Door het college van burgemeester en wethouders van Losser werd geconstateerd dat bij de bouw van een vrijstaande woning in afwijking van de verleende omgevingsvergunning werd gebouwd. Deze werkzaamheden werden niet door de houder van de omgevingsvergunning verricht, maar door een in zijn opdracht ingeschakelde aannemer. Het college reageert op deze overtredingen met een bouwstop en een last onder dwangsom gericht aan de vergunninghouder als overtreder. Dit sorteert niet het gewenste effect. De werkzaamheden gaan door. Het college kiest dan voor een hogere last, maar ook dit helpt niet, waarna (weer) een nieuwe en nog hogere last onder dwangsom volgt.

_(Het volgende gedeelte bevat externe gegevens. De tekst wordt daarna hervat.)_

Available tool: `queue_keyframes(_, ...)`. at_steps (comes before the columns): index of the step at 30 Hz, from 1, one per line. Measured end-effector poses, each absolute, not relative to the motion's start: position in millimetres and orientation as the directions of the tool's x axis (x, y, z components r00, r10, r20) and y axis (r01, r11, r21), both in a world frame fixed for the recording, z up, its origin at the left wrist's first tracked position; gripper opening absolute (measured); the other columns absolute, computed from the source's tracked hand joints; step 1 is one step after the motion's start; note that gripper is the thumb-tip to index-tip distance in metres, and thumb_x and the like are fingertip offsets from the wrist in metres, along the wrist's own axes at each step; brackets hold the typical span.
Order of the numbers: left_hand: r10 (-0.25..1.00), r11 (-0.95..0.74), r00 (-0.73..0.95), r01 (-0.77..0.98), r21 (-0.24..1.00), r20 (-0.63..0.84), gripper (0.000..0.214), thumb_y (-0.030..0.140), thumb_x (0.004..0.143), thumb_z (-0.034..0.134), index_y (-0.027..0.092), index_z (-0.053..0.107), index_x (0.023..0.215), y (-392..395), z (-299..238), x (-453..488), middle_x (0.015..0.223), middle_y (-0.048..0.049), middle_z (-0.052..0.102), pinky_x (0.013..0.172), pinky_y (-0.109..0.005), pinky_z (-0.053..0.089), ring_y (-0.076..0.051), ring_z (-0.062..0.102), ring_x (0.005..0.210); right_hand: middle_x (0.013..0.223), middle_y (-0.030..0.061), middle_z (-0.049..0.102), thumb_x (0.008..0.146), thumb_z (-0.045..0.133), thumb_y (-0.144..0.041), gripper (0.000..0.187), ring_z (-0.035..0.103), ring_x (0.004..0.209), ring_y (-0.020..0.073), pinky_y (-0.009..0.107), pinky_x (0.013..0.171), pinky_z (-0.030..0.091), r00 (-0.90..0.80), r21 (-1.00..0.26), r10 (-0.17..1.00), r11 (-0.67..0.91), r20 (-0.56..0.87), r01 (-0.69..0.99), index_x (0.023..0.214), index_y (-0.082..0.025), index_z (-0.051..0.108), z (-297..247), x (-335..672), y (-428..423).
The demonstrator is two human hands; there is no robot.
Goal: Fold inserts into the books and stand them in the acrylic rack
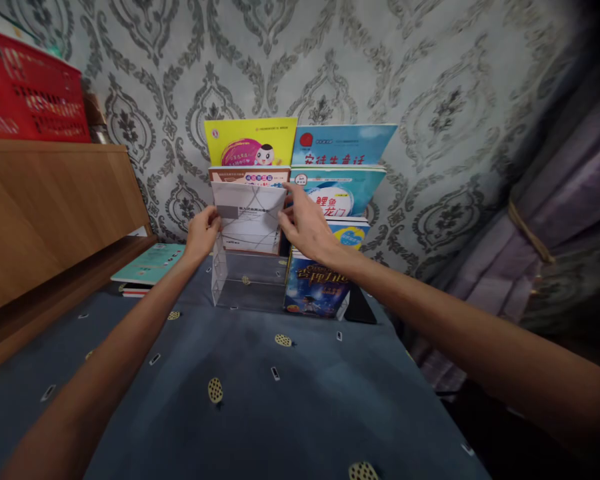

Opvallend is dat de vergunninghouder niet opkomt tegen de bouwstop en lasten onder dwangsom. Hij schiet pas in actie op het moment dat het college tot invordering overgaat. Alhoewel de ruimte voor discussie dan beperkt is, kan de vraag wie overtreder is nog steeds aan bod komen. Dit wordt ook aangevoerd door de vergunninghouder. Volgens hem is sprake van een andere feitelijke overtreder – zijn aannemer – en is het onbegrijpelijk waarom de overtredingen aan hem worden toegerekend.
De Afdeling wijst eerst op de uitspraken van 31 mei 2023, en stelt dat als overtreder kan worden aangemerkt i) degene in wiens machtssfeer de fysieke handelingen liggen waardoor de overtreding is begaan en ii) die voorts die handelingen heeft aanvaard of in het algemeen placht te aanvaarden. Van dit laatste is in beginsel reeds sprake als de overtreder is tekortgeschoten in dat wat redelijkerwijs van hem verwacht mocht worden om wederrechtelijke handelingen te voorkomen. Beschikken en aanvaarden dus.
Omdat appellant eigenaar van het perceel is, vergunninghouder is en ook opdrachtgever van de woning is, is volgens de Afdeling sprake van beschikkingsmacht over de bouw. Ook is sprake van aanvaarden. Daarbij stelt de Afdeling dat de vergunninghouder niet de zorg heeft betracht die redelijkerwijs van hem kon worden gevergd met het oog op voorkoming van de gedraging (een zorgplicht dus). Hij had contact met de aannemer en kon de aannemer opdragen de bouw te staken. Daarvan is niet gebleken.
Uit deze uitspraak volgt dat het nodige van een vergunninghouder mag worden verwacht in het kader van de zorgplicht, bijvoorbeeld door het bijhouden van een logboek met daarin al zijn contacten en controlemomenten en door aan te geven welke actie is ondernomen. Uiteraard blijft het wel aan het college om aannemelijk te maken dat sprake is van een overtreding, maar als dat het geval is, is al snel een vergunninghouder aan zet.